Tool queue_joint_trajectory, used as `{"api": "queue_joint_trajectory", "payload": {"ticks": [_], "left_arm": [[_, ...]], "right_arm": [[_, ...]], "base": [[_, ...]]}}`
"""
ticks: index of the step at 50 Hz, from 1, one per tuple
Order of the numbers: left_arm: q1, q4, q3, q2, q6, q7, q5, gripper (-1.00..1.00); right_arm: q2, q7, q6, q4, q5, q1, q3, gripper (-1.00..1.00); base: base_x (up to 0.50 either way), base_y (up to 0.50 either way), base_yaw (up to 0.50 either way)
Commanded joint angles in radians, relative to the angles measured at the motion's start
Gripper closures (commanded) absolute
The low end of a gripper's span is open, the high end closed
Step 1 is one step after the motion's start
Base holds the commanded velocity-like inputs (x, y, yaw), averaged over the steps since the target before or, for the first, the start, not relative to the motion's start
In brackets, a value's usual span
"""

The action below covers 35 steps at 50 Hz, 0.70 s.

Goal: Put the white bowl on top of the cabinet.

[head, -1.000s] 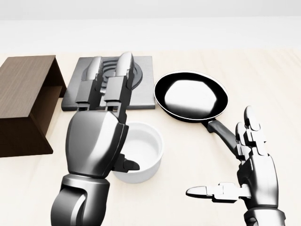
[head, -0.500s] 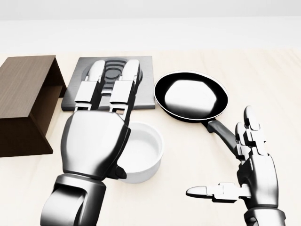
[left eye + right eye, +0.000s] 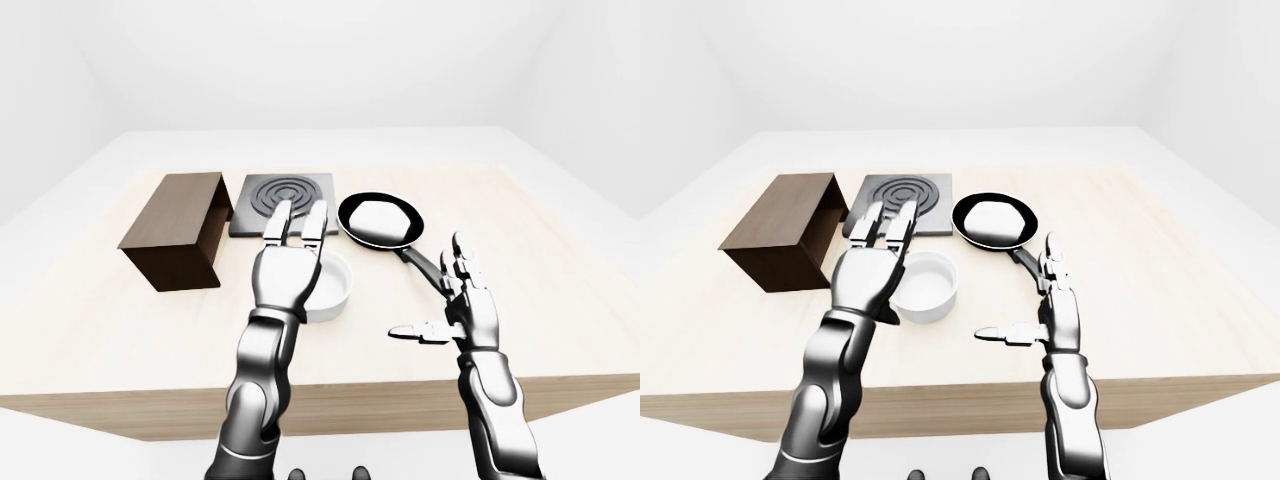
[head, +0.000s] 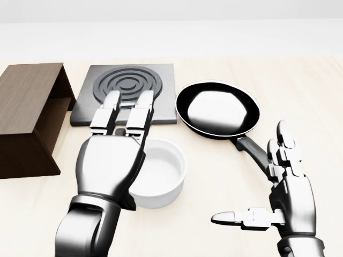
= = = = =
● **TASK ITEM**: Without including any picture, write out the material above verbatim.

● **YOUR RESPONSE**:
Tool queue_joint_trajectory, used as `{"api": "queue_joint_trajectory", "payload": {"ticks": [_], "left_arm": [[_, ...]], "right_arm": [[_, ...]], "base": [[_, ...]]}}`
"""
ticks: index of the step at 50 Hz, from 1, one per tuple
Order of the numbers: left_arm: q1, q4, q3, q2, q6, q7, q5, gripper (-1.00..1.00); right_arm: q2, q7, q6, q4, q5, q1, q3, gripper (-1.00..1.00); base: base_x (up to 0.50 either way), base_y (up to 0.50 either way), base_yaw (up to 0.50 either way)
Commanded joint angles in radians, relative to the angles measured at the motion's start
Gripper closures (commanded) absolute
The low end of a gripper's span is open, the high end closed
Step 1 is one step after the motion's start
Base holds the commanded velocity-like inputs (x, y, yaw), averaged over the steps since the target before or, for the first, the start, not relative to the motion's start
In brackets, a value's usual span
"""

The action below covers 35 steps at 50 Hz, 0.70 s.

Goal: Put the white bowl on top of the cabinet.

[head, -1.000s] 
[head, -0.500s] 
[left eye + right eye, +0.000s] 
[head, +0.000s] 

What was produced is the complete output.